過去に「バーニングサン事件」の真相を暴いた、韓国の調査報道番組「それが知りたい」。今回は故ソルリの死の真相について再び光を当てた。今回の放送ではソルリの友人による悲痛な思いや、ソルリが生前、病院で治療を受けていたという事実が明かされて、再びソルリの死について考えさせられる深い内容となった。

「誰がソルリを殺したのか..」

このような衝撃的なタイトルで、韓国・SBS調査報道番組「それが知りたい(原題 그것이 알고 싶다)」では、故ソルリ(ハングル 설리 / 本名 チェ・ジンリ)の死に再びスポットライトを当てて、芸能界や芸能人たちに向けられた悪質な視線に警告を鳴らした。

小学生の頃にSBSドラマ「薯童謠(ソドンヨ)」の子役としてデビューしたのち、ガールズグループf(x)のメンバーとしてスターダムにのし上がったソルリは、10月14日に自宅で亡くなったまま発見されて世間を騒然とさせた。

11月16日に放送された「それが知りたい」では「噂の噂の噂、誰がジンリを殺したのか(原題 루머의 루머의 루머, 누가 진리를 죽였나)」というタイトルで、なぜソルリは25歳という若さで自ら命を絶ったのか、その理由を徹底分析した。
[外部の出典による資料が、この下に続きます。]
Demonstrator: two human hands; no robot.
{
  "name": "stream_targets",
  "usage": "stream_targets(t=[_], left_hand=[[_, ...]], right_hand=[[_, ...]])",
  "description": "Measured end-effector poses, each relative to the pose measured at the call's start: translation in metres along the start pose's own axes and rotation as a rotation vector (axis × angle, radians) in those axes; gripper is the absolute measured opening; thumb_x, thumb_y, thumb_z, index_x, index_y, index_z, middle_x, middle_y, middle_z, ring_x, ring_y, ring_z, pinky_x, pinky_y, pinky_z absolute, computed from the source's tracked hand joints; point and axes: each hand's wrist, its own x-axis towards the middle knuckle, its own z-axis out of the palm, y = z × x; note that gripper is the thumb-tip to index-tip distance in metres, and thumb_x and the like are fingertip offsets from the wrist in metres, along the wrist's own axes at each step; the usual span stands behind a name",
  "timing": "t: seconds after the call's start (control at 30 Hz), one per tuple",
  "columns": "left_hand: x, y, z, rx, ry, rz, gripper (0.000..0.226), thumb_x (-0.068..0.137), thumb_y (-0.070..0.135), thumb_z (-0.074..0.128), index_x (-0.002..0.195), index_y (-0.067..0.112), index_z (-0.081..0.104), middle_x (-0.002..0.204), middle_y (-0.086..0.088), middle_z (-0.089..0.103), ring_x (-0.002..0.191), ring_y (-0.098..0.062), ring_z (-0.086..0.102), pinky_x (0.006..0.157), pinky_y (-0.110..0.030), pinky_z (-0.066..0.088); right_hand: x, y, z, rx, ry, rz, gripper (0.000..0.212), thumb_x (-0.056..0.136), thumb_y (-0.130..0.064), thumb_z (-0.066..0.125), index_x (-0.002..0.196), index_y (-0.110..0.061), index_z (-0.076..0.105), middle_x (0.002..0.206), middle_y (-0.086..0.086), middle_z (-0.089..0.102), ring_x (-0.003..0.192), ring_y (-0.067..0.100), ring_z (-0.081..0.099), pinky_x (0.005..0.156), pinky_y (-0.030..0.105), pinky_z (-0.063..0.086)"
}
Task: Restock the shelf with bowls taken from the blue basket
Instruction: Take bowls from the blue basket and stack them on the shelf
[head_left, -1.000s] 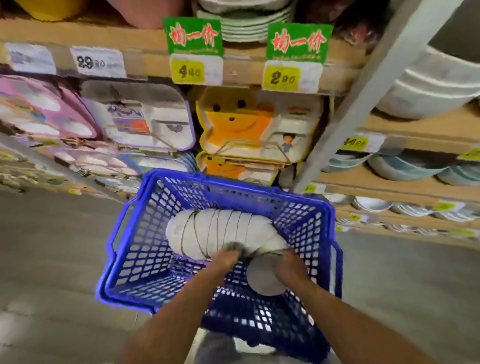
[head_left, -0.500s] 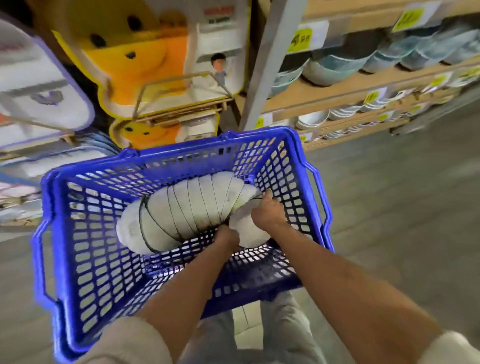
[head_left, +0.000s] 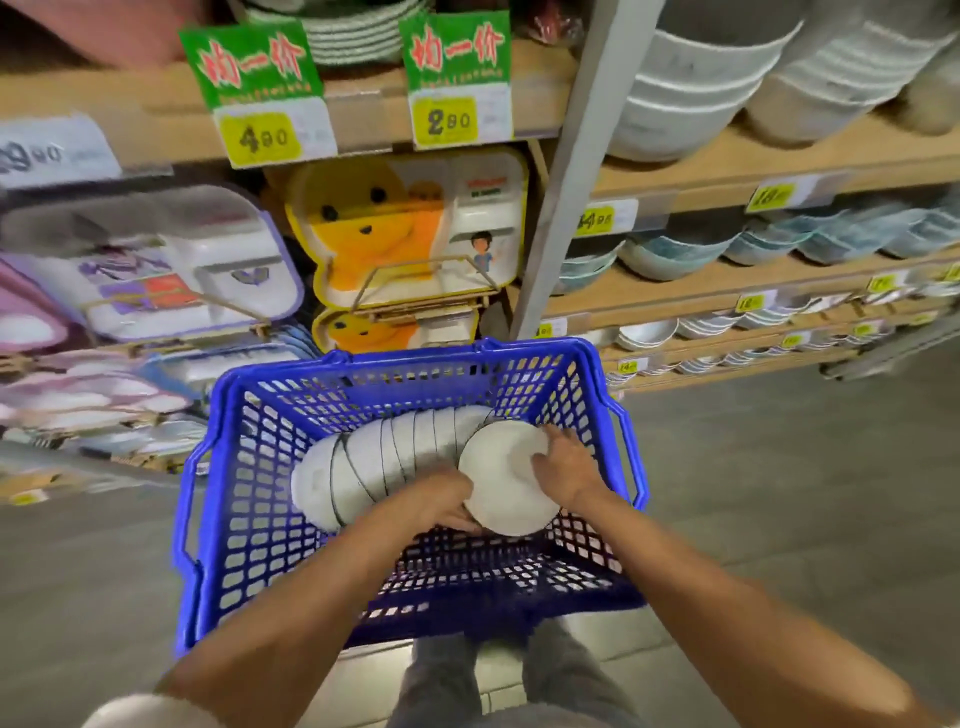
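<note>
Here, the basket sits low in the middle of the view, just before the shelf; inside it a nested row of white bowls lies on its side, running from 8 o'clock toward 1 o'clock; the end bowl, at the row's 3 o'clock end, turns its round face to the camera and touches the row; the left hand grips its edge at 8 o'clock, fingers curled beneath; the right hand clasps its rim at 3 o'clock, fingers spread over it; stock fills the shelf from 1 to 3 o'clock; bear trays stand at 12 o'clock.
</note>
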Motion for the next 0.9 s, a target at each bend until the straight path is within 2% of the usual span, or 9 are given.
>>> stream_targets(t=[0.03,0.13,0.2,0.27,0.4,0.53,0.67,0.77,0.9], left_hand=[[-0.010,0.007,-0.007,-0.001,-0.026,0.035,0.034,0.095,-0.008,0.036,0.126,-0.006,0.049,0.112,-0.028,0.063,0.103,-0.041,0.065,0.088,-0.046,0.055],[-0.047,0.032,-0.028,-0.040,-0.025,0.088,0.026,0.093,-0.007,0.040,0.117,-0.001,0.049,0.081,-0.020,0.070,0.071,-0.030,0.071,0.064,-0.038,0.061],[-0.070,0.049,-0.039,-0.069,-0.033,0.118,0.027,0.090,-0.007,0.043,0.116,-0.009,0.050,0.075,-0.024,0.072,0.068,-0.032,0.073,0.061,-0.038,0.062],[-0.097,0.066,-0.046,-0.053,-0.017,0.182,0.031,0.088,-0.004,0.043,0.116,-0.015,0.051,0.076,-0.027,0.071,0.067,-0.034,0.073,0.062,-0.037,0.062],[-0.152,0.093,-0.045,0.023,0.088,0.363,0.027,0.092,0.009,0.042,0.095,-0.012,0.059,0.070,-0.023,0.071,0.058,-0.030,0.070,0.056,-0.032,0.060],[-0.184,0.112,-0.031,-0.084,0.296,0.649,0.034,0.103,0.025,0.033,0.115,0.004,0.057,0.094,-0.015,0.072,0.077,-0.027,0.069,0.064,-0.034,0.061],[-0.201,0.129,-0.005,-0.409,0.350,0.999,0.034,0.105,0.032,0.032,0.120,0.020,0.060,0.124,-0.007,0.064,0.112,-0.026,0.060,0.091,-0.043,0.051],[-0.219,0.149,0.016,-0.662,0.304,1.041,0.035,0.101,0.030,0.037,0.114,0.016,0.065,0.109,-0.005,0.071,0.102,-0.025,0.064,0.079,-0.036,0.053],[-0.237,0.169,0.052,-0.669,0.206,1.106,0.034,0.098,0.031,0.039,0.102,0.019,0.070,0.096,0.000,0.075,0.094,-0.020,0.067,0.076,-0.033,0.050]], right_hand=[[-0.001,0.000,-0.009,0.082,0.004,-0.045,0.046,0.094,-0.009,0.044,0.140,-0.014,0.044,0.139,0.014,0.048,0.123,0.033,0.050,0.101,0.036,0.041],[-0.013,-0.010,-0.043,0.517,-0.042,-0.127,0.042,0.095,0.001,0.040,0.127,-0.018,0.057,0.125,0.007,0.060,0.108,0.017,0.061,0.080,0.020,0.047],[-0.023,-0.024,-0.065,0.752,-0.094,-0.175,0.040,0.095,-0.001,0.043,0.116,-0.028,0.062,0.118,-0.003,0.064,0.095,0.003,0.065,0.070,0.012,0.050],[-0.038,-0.043,-0.087,0.915,-0.107,-0.225,0.039,0.093,-0.009,0.045,0.114,-0.035,0.065,0.115,-0.006,0.068,0.098,0.009,0.066,0.071,0.019,0.053],[-0.067,-0.079,-0.126,1.235,-0.094,-0.329,0.042,0.087,-0.013,0.044,0.117,-0.029,0.068,0.116,0.001,0.069,0.101,0.025,0.067,0.068,0.033,0.057],[-0.098,-0.107,-0.160,1.420,-0.006,-0.398,0.042,0.087,-0.010,0.042,0.115,-0.026,0.067,0.116,0.005,0.069,0.104,0.028,0.065,0.072,0.036,0.057],[-0.129,-0.123,-0.188,1.512,0.105,-0.391,0.039,0.090,-0.007,0.040,0.115,-0.020,0.067,0.113,0.007,0.070,0.102,0.028,0.065,0.071,0.033,0.058],[-0.150,-0.121,-0.205,1.540,0.177,-0.395,0.037,0.090,-0.007,0.040,0.109,-0.020,0.069,0.105,0.006,0.073,0.093,0.024,0.068,0.066,0.032,0.059],[-0.176,-0.099,-0.235,1.514,0.275,-0.446,0.036,0.091,-0.014,0.043,0.118,-0.024,0.065,0.114,0.005,0.068,0.101,0.024,0.065,0.062,0.030,0.055]])
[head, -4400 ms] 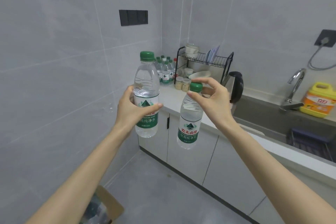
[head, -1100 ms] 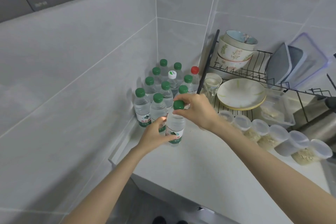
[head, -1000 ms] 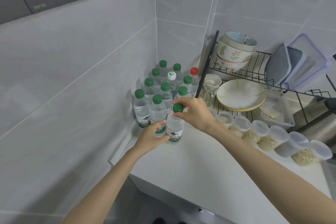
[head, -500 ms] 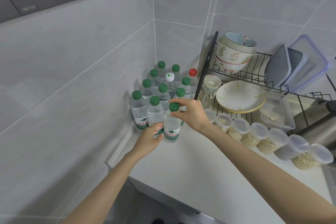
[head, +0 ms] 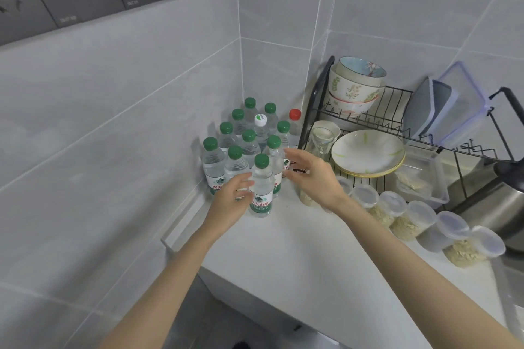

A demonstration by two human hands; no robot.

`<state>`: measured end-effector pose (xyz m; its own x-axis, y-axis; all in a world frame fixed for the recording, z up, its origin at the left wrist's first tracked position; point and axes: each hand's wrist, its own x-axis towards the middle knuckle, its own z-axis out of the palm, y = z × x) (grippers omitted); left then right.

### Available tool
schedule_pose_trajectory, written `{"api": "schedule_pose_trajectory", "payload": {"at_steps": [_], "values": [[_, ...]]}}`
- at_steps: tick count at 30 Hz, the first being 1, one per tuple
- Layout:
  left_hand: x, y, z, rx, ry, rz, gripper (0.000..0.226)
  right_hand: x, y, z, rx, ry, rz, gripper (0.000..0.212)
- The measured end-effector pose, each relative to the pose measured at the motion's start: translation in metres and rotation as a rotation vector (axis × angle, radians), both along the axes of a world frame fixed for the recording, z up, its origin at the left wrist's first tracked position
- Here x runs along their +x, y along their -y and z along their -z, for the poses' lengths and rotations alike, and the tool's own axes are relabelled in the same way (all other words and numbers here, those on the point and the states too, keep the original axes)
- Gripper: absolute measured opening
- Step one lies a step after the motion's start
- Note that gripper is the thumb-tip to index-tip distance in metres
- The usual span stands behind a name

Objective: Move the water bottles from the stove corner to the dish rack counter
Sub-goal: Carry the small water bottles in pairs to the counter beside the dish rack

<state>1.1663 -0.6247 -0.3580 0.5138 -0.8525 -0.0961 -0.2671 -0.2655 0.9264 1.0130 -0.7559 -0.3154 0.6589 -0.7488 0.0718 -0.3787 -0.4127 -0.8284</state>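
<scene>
Several clear water bottles (head: 249,133) with green caps stand packed in the wall corner of the white counter (head: 306,258), left of the dish rack (head: 397,122). The front bottle (head: 261,188) stands upright on its own at the group's near edge, with another green-capped bottle (head: 236,163) just behind it. My left hand (head: 231,195) is beside the front bottle's left side, fingers relaxed, touching or nearly touching it. My right hand (head: 309,176) hovers to the bottle's right, fingers spread, holding nothing.
The black wire dish rack holds stacked bowls (head: 354,85), plates (head: 368,153), a glass (head: 321,136) and plastic lids (head: 450,105). A row of lidded jars with grain (head: 411,218) lines the counter in front. A metal kettle (head: 499,204) sits at right. The counter edge drops off near me.
Both bottles I carried now stand on the counter with the group. My right hand has let go of the front bottle's cap and moved right; my left hand has loosened.
</scene>
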Motion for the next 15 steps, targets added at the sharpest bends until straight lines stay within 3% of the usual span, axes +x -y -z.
{"api": "schedule_pose_trajectory", "payload": {"at_steps": [6, 15], "values": [[-0.019, -0.004, -0.038, -0.103, 0.011, -0.005, 0.041, -0.036, -0.016, -0.01, 0.038, 0.074, 0.085, 0.045], [-0.054, -0.001, -0.085, -0.132, 0.013, 0.233, 0.044, -0.092, -0.063, -0.036, 0.037, 0.154, 0.296, 0.041]]}}
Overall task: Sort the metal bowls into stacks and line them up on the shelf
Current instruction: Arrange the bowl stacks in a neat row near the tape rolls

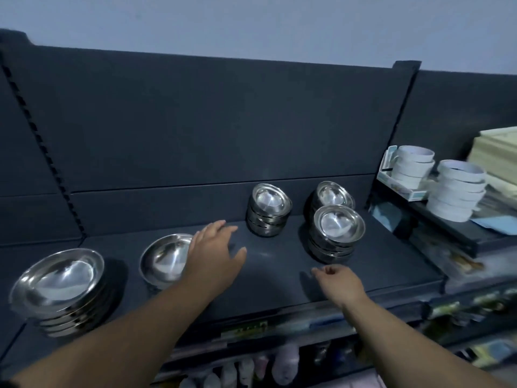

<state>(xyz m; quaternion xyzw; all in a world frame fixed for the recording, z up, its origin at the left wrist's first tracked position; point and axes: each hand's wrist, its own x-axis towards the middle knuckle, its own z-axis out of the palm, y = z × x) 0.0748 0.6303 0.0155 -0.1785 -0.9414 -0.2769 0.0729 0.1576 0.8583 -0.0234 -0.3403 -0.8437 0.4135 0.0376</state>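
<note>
Several stacks of shiny metal bowls stand on the dark shelf [268,278]. A wide stack [60,287] is at the far left and a medium stack [165,257] sits beside it. A small stack [269,210] stands at the back middle. Two more small stacks are at the right, one at the back [333,196] and one in front [337,233]. My left hand [215,252] hovers with straight fingers over the shelf, partly covering the medium stack's right rim. My right hand [340,282] hangs loosely curled in front of the front right stack and holds nothing.
The shelf's dark back panel rises behind the bowls. To the right, a neighbouring shelf carries two piles of white round containers [456,189] and a pale box [495,161]. Below the front edge hang small packaged goods [282,362].
</note>
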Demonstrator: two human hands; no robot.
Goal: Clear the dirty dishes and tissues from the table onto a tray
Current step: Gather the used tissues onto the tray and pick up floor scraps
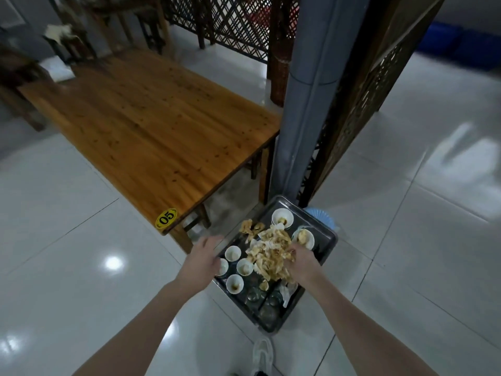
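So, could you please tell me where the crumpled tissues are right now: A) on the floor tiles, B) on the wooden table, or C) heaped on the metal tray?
C: the tissues lie heaped on the tray, among the white bowls.

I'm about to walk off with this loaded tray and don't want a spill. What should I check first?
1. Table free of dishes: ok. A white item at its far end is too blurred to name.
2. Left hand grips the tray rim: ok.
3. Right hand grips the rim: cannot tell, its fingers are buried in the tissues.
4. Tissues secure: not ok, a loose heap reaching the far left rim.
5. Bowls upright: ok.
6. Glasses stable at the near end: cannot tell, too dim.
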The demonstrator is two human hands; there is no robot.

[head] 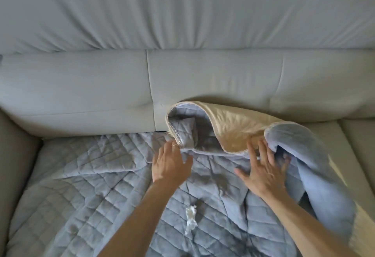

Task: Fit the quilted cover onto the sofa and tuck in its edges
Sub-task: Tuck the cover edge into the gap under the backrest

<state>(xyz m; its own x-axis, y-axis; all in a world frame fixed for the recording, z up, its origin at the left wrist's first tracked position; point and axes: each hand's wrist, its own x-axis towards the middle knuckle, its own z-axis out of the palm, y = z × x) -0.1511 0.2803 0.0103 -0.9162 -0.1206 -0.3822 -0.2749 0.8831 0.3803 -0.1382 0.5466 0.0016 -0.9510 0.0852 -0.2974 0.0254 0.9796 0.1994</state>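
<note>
Since left hand and right hand just rest open and flat on the quilted cover, that flipped fold could get tucked into the sofa crooked.

The cover lay flat over the left part of the seat, leaving open room from the front edge up to the backrest. The armrest walled that room on the left. Right of centre, a raised fold of the cover arched against the backrest and blocked the crease there. Under it gaped a tunnel, open toward the left. The left hand lay at its mouth, and the right hand lay flat at the fold's near edge. A white scrap lay between the forearms. Bare seat showed beyond the fold on the right.
</note>
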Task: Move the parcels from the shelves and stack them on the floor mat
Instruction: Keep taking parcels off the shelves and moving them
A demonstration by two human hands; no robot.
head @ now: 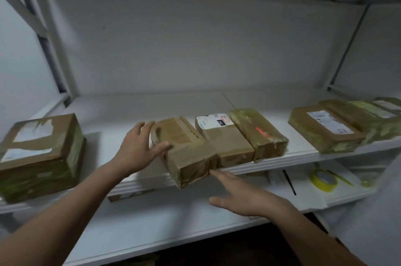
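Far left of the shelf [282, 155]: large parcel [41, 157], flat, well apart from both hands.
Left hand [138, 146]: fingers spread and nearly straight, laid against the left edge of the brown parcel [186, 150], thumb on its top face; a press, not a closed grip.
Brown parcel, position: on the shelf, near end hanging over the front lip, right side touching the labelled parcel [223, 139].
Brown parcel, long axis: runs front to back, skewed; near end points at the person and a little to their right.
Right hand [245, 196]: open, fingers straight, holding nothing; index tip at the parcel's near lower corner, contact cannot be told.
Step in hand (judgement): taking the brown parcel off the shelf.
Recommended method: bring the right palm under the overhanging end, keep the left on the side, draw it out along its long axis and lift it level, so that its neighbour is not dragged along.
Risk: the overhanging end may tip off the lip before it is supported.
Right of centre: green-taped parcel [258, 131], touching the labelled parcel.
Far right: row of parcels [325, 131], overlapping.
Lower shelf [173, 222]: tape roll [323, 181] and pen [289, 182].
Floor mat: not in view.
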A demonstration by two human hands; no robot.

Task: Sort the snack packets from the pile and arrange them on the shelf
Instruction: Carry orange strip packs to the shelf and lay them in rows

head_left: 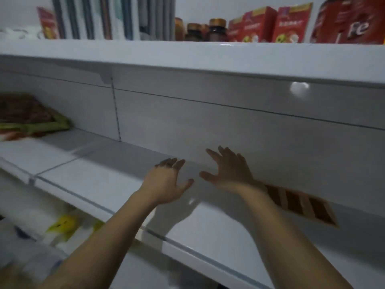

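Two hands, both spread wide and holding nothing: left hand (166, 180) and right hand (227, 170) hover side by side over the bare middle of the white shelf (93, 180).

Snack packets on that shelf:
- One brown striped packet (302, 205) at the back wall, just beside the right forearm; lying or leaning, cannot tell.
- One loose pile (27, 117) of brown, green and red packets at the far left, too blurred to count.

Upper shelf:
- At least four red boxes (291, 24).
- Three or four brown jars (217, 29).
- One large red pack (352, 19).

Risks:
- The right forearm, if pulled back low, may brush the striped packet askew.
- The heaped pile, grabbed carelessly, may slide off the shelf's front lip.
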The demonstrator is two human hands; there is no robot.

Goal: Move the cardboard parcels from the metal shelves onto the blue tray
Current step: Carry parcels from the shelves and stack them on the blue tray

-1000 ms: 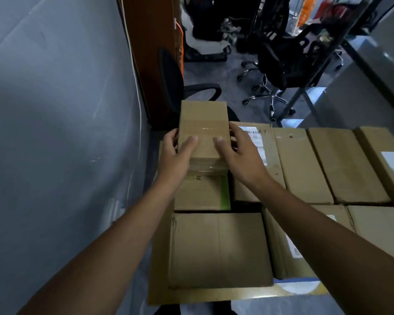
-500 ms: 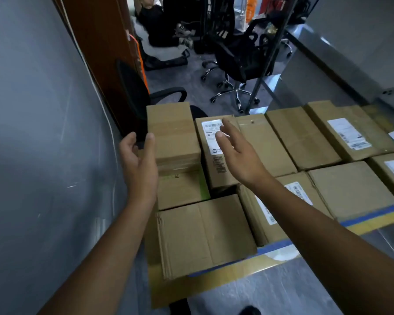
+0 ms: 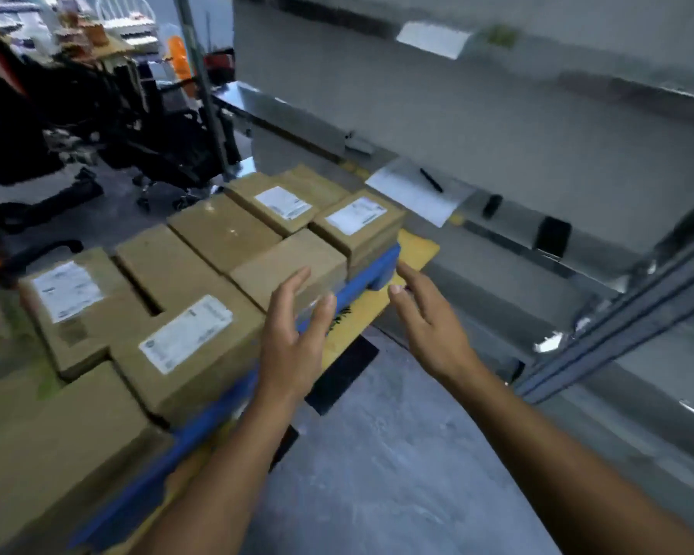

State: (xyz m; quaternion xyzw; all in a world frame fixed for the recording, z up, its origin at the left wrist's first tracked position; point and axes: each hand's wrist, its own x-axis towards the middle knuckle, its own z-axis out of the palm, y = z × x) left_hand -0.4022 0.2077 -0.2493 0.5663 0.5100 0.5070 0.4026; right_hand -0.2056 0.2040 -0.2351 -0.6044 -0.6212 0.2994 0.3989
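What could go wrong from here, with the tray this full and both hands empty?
1. The blue tray looks nearly full; the labelled parcel sits at its near rim, so squeezing in another may push it off.
2. The corner parcel stands higher than its neighbours and could tip if the right hand, open near that corner, bumps it.

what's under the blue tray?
A yellow board sticks out beneath the blue tray along its near edge and right corner. How far it runs underneath is hidden by the tray and the cardboard parcels on it.
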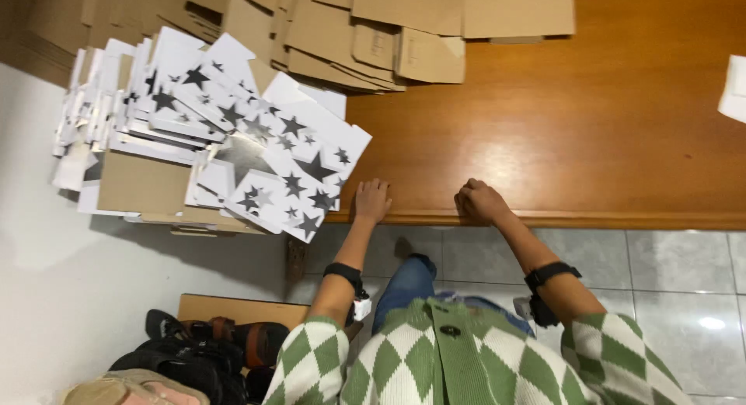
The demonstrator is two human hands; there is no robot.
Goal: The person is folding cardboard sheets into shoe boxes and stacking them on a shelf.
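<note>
White star-printed flat cartons (256,152) heaped at table's left end; plain brown flat cartons (373,32) stacked behind.
</note>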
故ソルリについて再びスポットライトを当てた「それが知りたい」

故ソルリについて再びスポットライトを当てた「それが知りたい」(画像出典:「それが知りたい」 Youtube capture)

この日の放送で、ソルリの所属事務所SMエンターテインメントの関係者は「外部には明らかにしなかった件だが、ソルリが4~5年前からこのような情緒的な問題を会社に相談し、週一回の頻度で病院で治療を受けていた」と伝えた。

また、インタビュアーとして出演したソルリの知人は「ソルリと一緒にライブ放送をしたことがあるが、コメントを見て驚いた。そのほとんどがとんでもない内容だった」とし、ソルリが直面している世界に驚愕したという。

他の友人は「なぜソルリに対する根拠の無い噂が相次ぐのか。なぜ彼女は多くの誤解を招いたのか。“なぜ”に対する答を出して彼女を救いたかった」と語り、それだけソルリは根拠ないデマに苦しめられていて、それが蓄積されたのだろうと推測した。

番組で、製作スタッフにインタビューされた、ソルリに悪質なコメントを書き込んだとされるネットユーザーは、自身がどのようなコメントをしたのか、また、なぜそのようなコメントをしたのかよく覚えていないという。

その人物は「メンタルの弱い人が芸能人になるか?多くの人たちの前に立たなければならないのに」とし「ソルリはノーブラを主張していたが、それによるセクハラ的な批判が原因で亡くなったとは思えない。芸能人は悪質コメントに耐えて、それを受け入れて生きていくのではないのか?」と、自身たちの悪質なコメントには問題がないというような衝撃的な考えを明らかにした。

また、「それが知りたい」では、ソルリに向けた悪質なコメントや悪質なネットユーザーが湧いて出た理由に「数多くの過激な記事のため」だと指摘。

特に、露出やノーブラと関連した論議が過激に記事化されたことによりイシューとなり、ユーザーたちの感情を煽り立てるように仕向けた内容で記事を作成した一部の報道機関が問題だと分析した。

現在韓国では、今回のソルリの問題を契機に嫌悪と差別から保護されるような法案が準備されているというが、ソルリのような被害者が再び現れないようにするために、軽々しくハラスメントのような発言をする“顔の見えない加害者”である悪質なユーザーと、彼らを生み出す報道のあり方について、今一度考え直すことが必要に思う。